Netease seeks $300m IPO of Youdao arm

Bloomberg

Netease Inc is planning an initial public offering in the US of its Youdao arm that could raise at least $300 million, people familiar with the matter said, propelling its expansion into a crowded online education arena.
The company is working with Morgan Stanley and Citigroup Inc on the share sale with a goal to list as early as in the third quarter, said the people, asking not to be identified as the information is private.
A deal could value Youdao at about $2 billion, one of the people said. The firm could file confidentially as soon as in coming weeks.
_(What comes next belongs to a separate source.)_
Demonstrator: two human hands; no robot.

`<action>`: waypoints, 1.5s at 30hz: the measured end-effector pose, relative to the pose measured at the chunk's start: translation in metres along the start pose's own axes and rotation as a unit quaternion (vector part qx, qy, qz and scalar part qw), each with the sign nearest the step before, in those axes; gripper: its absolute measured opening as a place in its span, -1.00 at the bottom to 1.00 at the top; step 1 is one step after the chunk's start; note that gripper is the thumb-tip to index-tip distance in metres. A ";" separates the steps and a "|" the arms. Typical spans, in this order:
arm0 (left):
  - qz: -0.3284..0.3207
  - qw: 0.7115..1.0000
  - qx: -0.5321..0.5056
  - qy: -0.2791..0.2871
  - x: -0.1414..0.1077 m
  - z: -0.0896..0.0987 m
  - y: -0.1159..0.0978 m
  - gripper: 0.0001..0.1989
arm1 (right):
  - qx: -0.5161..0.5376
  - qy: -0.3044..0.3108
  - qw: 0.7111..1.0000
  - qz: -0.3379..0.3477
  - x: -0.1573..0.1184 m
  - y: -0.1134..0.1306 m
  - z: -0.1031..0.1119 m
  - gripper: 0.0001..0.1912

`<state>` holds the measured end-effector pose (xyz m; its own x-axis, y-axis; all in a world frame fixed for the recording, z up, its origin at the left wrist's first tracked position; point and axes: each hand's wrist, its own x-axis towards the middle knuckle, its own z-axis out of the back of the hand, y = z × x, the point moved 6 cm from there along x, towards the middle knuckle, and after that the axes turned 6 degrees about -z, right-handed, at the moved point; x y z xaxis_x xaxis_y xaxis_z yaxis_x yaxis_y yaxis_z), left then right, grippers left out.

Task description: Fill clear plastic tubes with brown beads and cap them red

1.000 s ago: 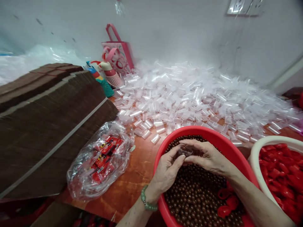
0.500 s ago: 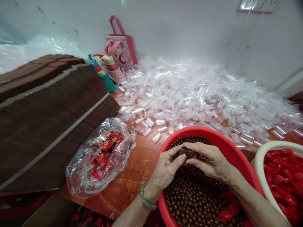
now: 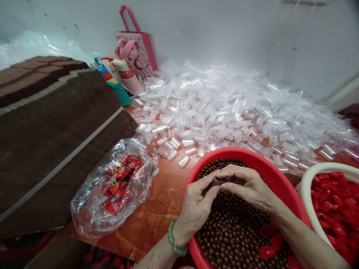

Netease — Tencent Holdings Ltd’s closest competitor in the world’s biggest mobile gaming market — is delving deeper into adjacent sectors from e-commerce to media content. Its Youdao arm, founded in 2006, explored several business models before settling on becoming an internet education platform about five years ago.
It now offers everything from online dictionaries to math courses and prep classes for important certification-tests.
The company completed its first round of financing in April last year at a post-money valuation of $1.12 billion, according to its website. Deliberations are at a preliminary stage and details of the share sale including fundraising size and timeline could still change, the people said. Representatives for Netease, Morgan Stanley and Citi declined to comment.
Netease is trying to court investors during a volatile time for capital-raising, roiled by US-Chinese trade tensions and worries about a global downturn. But it wants to grab a bigger slice of a market that’s projected to boom in coming years, and make headway against rivals from New Oriental Education & Technology Group to VIPKid and iTutorGroup. Online revenue from children at nurseries and students attending kindergartens up to high school, also known as the K-12 group, could rise 38 percent a year through 2022, Bloomberg Intelligence cites iResearch as saying.
“Revenue contribution from online courses will likely increase for reputable tuition providers as more students from lower-tiered Chinese cities pay for access,” Bloomberg Intelligence analysts Catherine Lim and Sheng Tan Zhu said. “New digital teaching technology may raise the efficiency of online students and increase their academic performance, fuelling stronger demand.”